The upcoming device, successor to the hugely-popular Nintendo DS, will be officially unveiled at next week's E3 Expo in Los Angeles and has over the past months been rumoured to feature an NVIDIA Tegra processor.

However, refuting those claims, Eurogamer blog Digital Foundry now alleges that industry insiders have confirmed that the Nintendo 3DS will not feature NVIDIA hardware.

According to the site's independent sources, the Nintendo 3DS "features a design totally divorced from the NVIDIA Tegra SoC".

The report is also being backed up by gaming website IGN, who adds that several of its own developer sources have confirmed Nintendo's decision to shun NVIDIA.

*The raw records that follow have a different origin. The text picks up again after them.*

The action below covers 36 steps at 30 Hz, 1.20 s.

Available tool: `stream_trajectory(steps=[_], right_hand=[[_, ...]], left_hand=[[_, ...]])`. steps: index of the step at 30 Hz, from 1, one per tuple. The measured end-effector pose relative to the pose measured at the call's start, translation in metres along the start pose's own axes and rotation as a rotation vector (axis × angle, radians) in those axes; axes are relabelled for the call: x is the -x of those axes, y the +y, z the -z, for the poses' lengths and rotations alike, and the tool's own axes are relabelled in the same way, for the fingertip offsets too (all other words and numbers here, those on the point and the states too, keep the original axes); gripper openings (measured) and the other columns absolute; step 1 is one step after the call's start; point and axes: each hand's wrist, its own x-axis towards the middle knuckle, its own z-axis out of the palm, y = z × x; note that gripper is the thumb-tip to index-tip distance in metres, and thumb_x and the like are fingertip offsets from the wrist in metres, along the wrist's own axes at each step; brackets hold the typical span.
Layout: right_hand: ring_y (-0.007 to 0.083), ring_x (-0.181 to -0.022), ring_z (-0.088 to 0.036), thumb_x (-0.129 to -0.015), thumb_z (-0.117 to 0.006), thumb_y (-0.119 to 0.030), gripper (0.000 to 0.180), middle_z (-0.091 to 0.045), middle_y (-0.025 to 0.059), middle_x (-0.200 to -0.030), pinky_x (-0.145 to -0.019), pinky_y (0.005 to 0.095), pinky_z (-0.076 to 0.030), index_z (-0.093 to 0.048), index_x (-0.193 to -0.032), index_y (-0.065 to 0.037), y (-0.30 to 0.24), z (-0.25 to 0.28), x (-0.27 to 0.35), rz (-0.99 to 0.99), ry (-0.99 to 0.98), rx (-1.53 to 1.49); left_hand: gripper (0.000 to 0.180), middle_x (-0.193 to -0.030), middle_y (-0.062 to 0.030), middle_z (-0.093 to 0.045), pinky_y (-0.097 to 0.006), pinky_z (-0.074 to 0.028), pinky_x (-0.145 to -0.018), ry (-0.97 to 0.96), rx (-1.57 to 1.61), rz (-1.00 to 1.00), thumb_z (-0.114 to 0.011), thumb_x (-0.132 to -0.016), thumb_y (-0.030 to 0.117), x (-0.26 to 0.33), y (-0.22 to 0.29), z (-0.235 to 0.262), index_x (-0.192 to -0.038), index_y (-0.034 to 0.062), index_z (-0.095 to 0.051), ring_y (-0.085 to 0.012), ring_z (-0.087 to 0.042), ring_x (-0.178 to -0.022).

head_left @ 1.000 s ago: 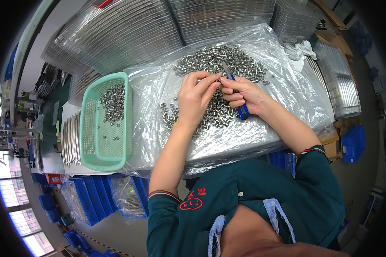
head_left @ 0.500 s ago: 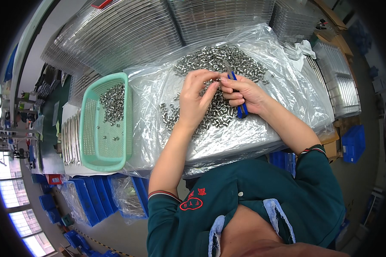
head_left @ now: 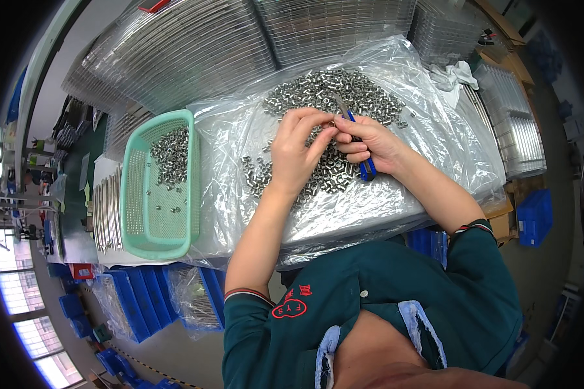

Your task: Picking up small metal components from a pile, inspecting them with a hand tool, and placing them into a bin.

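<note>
A blue utility knife lies in my right hand, its grey blade pointing up and away past the fingers. My left hand is closed in a pinch, thumb and fingertips meeting the right hand's fingertips. A small metal part shows only partly between the fingertips. Below and around both hands lies a loose pile of small shiny metal nut-like parts. Farther back a larger heap of the same parts spreads over the clear plastic sheet.
A green mesh basket at the left holds more metal parts. Stacked clear trays rise along the back; more trays stand at the right. Blue bins sit below the table's left front edge. A white cloth lies back right.
The knife's blade has tilted slightly to the left and toward me. My left fingertips have shifted slightly against the right hand. The piles look the same.
</note>
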Motion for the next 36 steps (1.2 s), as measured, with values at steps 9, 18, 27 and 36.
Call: stream_trajectory(steps=[9,18,27,36], right_hand=[[-0.0018,-0.043,-0.033,-0.090,-0.049,-0.021,0.018,-0.046,-0.0055,-0.065,-0.033,0.0121,-0.025,-0.053,-0.091,-0.004,0.000,-0.004,-0.001,-0.023,0.011,-0.015],[-0.0006,-0.044,-0.031,-0.094,-0.040,-0.021,0.030,-0.039,-0.0038,-0.064,-0.034,0.0120,-0.027,-0.046,-0.113,0.002,-0.002,-0.007,0.001,-0.023,-0.005,-0.023],[0.0004,-0.043,-0.031,-0.093,-0.041,-0.028,0.025,-0.041,-0.0023,-0.064,-0.033,0.0127,-0.027,-0.050,-0.091,-0.005,0.000,0.004,-0.004,-0.006,-0.065,-0.160],[-0.0010,-0.042,-0.031,-0.090,-0.048,-0.027,0.023,-0.045,-0.0038,-0.063,-0.033,0.0124,-0.025,-0.051,-0.094,-0.005,0.000,-0.002,0.000,-0.012,-0.052,-0.100]], left_hand=[[0.016,-0.093,-0.0065,-0.055,-0.025,-0.046,-0.064,0.016,0.087,0.119,-0.062,-0.077,0.008,-0.001,-0.003,0.006,-0.093,0.0047,-0.059,-0.0153,-0.056,-0.079],[0.029,-0.086,0.0001,-0.050,-0.022,-0.038,-0.059,0.935,0.885,0.418,-0.047,-0.090,0.029,-0.018,-0.032,0.072,-0.106,0.0054,-0.050,-0.0083,-0.045,-0.069],[0.020,-0.088,-0.0078,-0.059,-0.029,-0.044,-0.072,-0.046,-0.440,0.278,-0.059,-0.080,0.017,-0.007,-0.036,0.040,-0.098,0.0077,-0.061,-0.0199,-0.055,-0.079],[0.018,-0.084,-0.0105,-0.059,-0.036,-0.043,-0.075,-0.174,-0.631,0.363,-0.058,-0.079,0.016,0.001,-0.051,0.035,-0.095,0.0090,-0.061,-0.0262,-0.055,-0.085]])
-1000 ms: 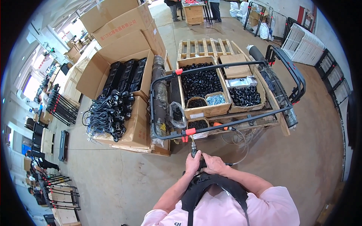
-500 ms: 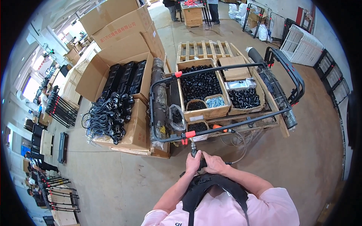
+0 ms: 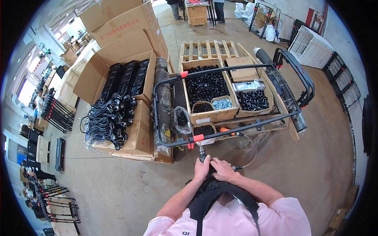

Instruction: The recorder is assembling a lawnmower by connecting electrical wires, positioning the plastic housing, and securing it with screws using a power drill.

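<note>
Head view: left hand [image 3: 202, 168] and right hand [image 3: 223, 169] both grasp the drill [image 3: 202, 154], its tip near the red clip [image 3: 199, 137] of the frame [image 3: 155, 114] spanning the parts box [image 3: 214, 117]; contact is unclear. Since a second ago, mainly the view shifts; work seemingly stays at that clip.

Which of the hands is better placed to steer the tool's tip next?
Probably the left hand: it grips the power tool close behind its metal nose, below the red clip. The right hand sits beside it, nearer the hose.
</note>
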The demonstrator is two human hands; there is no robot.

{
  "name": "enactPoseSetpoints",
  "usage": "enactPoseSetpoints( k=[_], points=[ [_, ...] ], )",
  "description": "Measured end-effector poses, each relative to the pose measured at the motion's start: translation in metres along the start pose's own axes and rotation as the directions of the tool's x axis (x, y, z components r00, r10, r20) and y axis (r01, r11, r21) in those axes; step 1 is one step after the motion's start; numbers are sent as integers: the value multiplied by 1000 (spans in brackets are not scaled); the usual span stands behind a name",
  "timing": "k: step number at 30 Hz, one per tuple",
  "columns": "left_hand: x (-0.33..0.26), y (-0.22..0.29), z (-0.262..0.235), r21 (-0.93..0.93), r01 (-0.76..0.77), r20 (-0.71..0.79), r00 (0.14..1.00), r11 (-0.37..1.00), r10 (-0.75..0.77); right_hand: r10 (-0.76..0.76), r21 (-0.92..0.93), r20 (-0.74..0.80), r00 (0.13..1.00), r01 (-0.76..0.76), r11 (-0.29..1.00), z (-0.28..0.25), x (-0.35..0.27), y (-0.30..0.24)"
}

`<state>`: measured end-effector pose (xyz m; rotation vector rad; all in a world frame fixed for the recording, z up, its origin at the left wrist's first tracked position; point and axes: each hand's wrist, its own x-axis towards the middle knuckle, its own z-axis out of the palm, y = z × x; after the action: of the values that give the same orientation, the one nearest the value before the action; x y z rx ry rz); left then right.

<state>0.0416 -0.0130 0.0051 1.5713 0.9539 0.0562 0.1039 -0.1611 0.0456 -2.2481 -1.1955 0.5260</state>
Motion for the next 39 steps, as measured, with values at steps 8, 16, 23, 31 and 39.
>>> enactPoseSetpoints(
  k=[8, 16, 23, 31, 39],
  points=[
    [1, -16, -4, -7, 9, 48, 999, 1000, -9, 37, -34, 56, 998, -35, 999, -2, -5, -12],
    [-10, -11, -15, 14, 18, 158, 987, 1000, -20, 75, -10, 43, 996, -74, 997, 0, -15, -23],
    [0, -60, -13, 179, 107, 401, 900, 978, -171, 249, 69, 168, 954, -264, 962, 18, -47, -7],
    [23, 8, 28, 300, -166, 788, 598, 940, -146, 909, 324, 117, 401, -880, 347, -64, -105, 51],
    [55, 137, 117, 11, -134, 738, 670, 991, 82, 970, 587, -76, 232, -776, 232, -156, -119, 212]
  ],
)
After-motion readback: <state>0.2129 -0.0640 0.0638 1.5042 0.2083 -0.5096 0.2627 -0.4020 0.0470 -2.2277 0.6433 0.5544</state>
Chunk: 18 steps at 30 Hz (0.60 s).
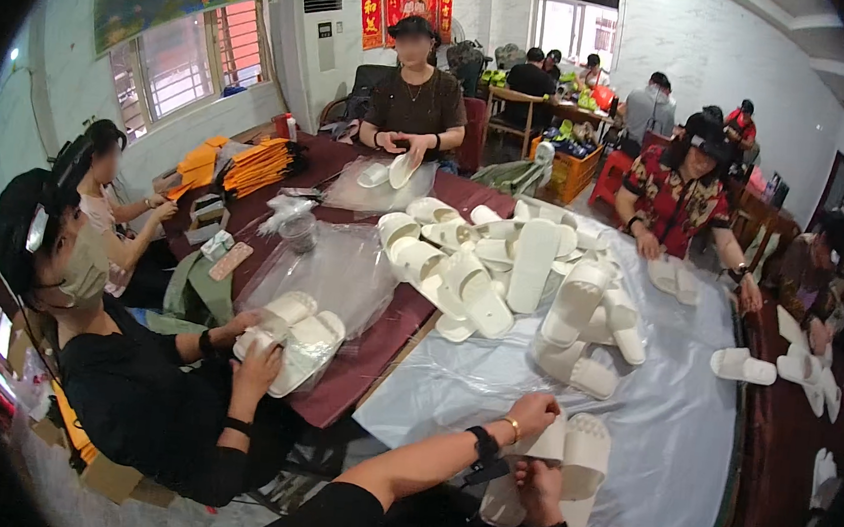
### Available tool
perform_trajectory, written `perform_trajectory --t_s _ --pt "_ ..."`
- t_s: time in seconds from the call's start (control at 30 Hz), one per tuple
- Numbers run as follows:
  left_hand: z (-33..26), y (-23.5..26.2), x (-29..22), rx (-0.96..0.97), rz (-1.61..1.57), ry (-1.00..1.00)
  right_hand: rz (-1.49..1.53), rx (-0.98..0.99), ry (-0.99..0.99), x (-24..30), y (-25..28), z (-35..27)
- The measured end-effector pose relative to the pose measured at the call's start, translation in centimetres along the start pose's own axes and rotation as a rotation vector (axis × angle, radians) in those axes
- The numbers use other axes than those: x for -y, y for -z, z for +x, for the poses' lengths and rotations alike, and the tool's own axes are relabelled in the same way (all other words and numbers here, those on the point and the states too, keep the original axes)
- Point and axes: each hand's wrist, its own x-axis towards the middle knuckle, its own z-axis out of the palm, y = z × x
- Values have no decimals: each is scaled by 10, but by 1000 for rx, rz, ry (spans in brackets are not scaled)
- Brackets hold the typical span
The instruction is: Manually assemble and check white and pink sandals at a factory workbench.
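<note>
The pair of off-white moulded slippers with ridged straps lies directly before you, near the lower edge of the view. The right-hand slipper (pixel 587 445) shows most of its strap, its lower part running behind your wrist; the left-hand slipper (pixel 501 503) is broken up by your hands, so its full outline is lost. Your left hand (pixel 533 416) is at that slipper's upper end, fingers bent inward; you cannot tell whether they pinch anything. Your right hand (pixel 539 487) is curled over its middle, and whether those fingers grasp the slipper is equally hidden. Beneath spreads a pale, shiny plastic sheet (pixel 672 441) covering the tabletop. Beyond your hands sits a jumbled heap of off-white slippers (pixel 534 265), many overlapped too heavily to count. To your left, a masked co-worker in black (pixel 146 380) handles another pair (pixel 313 342), partly veiled by glossy clear plastic.
</note>
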Motion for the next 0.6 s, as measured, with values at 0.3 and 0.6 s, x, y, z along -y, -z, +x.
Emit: perform_trajectory --t_s 0.3,0.6 --pt "-10 -7 -7 -225 -193 124 -100 -34 314 7 6 -57" --pt "-13 -21 0 -147 -200 158 -82 162 498 42 32 -91"
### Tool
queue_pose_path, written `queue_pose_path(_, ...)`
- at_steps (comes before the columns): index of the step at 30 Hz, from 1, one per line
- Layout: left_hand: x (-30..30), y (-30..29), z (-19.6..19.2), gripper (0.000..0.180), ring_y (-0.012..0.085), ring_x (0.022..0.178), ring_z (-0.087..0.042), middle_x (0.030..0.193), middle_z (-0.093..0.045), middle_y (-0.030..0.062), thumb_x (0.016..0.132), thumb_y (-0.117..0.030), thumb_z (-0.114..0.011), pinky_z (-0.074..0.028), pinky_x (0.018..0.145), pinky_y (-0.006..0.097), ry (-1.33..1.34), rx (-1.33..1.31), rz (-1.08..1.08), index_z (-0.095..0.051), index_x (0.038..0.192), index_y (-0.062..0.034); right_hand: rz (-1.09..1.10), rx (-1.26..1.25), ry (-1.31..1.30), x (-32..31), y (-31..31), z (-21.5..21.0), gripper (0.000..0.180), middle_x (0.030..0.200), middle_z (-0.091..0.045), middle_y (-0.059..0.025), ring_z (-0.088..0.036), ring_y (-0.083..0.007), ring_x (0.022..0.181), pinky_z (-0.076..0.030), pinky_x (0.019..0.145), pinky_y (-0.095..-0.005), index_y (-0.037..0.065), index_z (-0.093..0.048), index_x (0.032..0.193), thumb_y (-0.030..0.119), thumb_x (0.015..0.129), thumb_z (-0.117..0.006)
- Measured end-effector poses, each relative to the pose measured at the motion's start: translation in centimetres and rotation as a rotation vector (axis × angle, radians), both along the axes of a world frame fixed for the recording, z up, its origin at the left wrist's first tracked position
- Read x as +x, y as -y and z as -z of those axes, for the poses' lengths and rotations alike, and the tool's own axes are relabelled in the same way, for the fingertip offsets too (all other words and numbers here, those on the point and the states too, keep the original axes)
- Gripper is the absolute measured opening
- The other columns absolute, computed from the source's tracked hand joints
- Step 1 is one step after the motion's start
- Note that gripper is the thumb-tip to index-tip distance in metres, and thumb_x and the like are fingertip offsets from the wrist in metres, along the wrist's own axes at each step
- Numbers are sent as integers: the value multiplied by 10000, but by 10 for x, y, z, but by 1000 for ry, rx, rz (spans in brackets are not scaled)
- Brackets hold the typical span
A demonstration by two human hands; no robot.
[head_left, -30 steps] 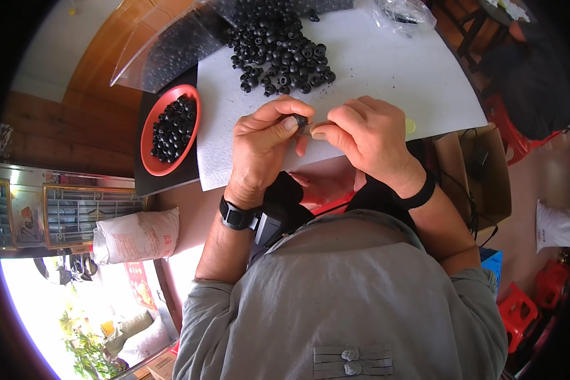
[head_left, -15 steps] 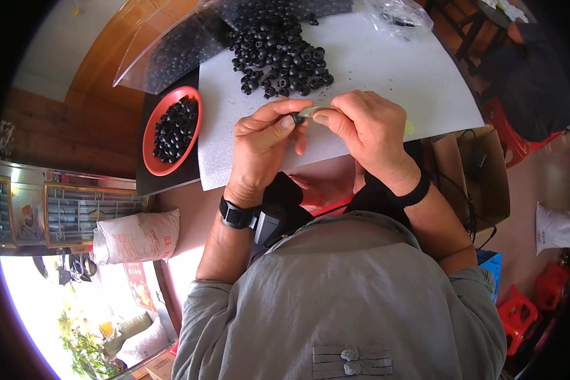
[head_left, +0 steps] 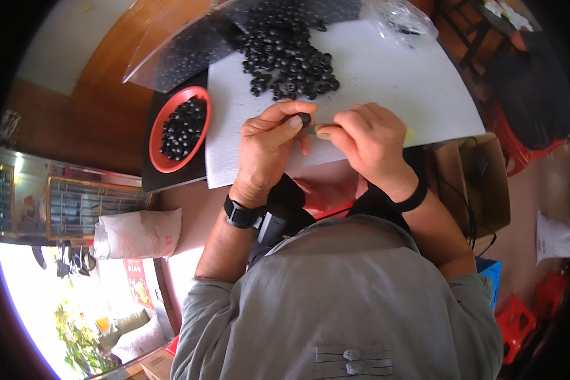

In a move that could signal a substantial blow for NVIDIA, Nintendo is instead thought to be working with a Japanese partner for its chip design.

Following years of heavy investment, NVIDIA has repeatedly suggested that the low-power Tegra SoC would be critical to the company's future growth.

During a conference call last summer, NVIDIA CEO Jen-Hsun Huang suggested that "more than 400 million" Tegra-based devices would ship in 2012, adding that the chip would open up "an additional $10 billion growth market for us".

Having launched over two years ago, the Tegra processor has seemingly struggled to attract major design wins. Over the past 24 months, the chip has featured in devices such as Microsoft's Zune HD media player and KIN mobile phones. Tegra is widely expected to power numerous tablet computers later this year, and is scheduled to appear in Audi vehicles in 2012.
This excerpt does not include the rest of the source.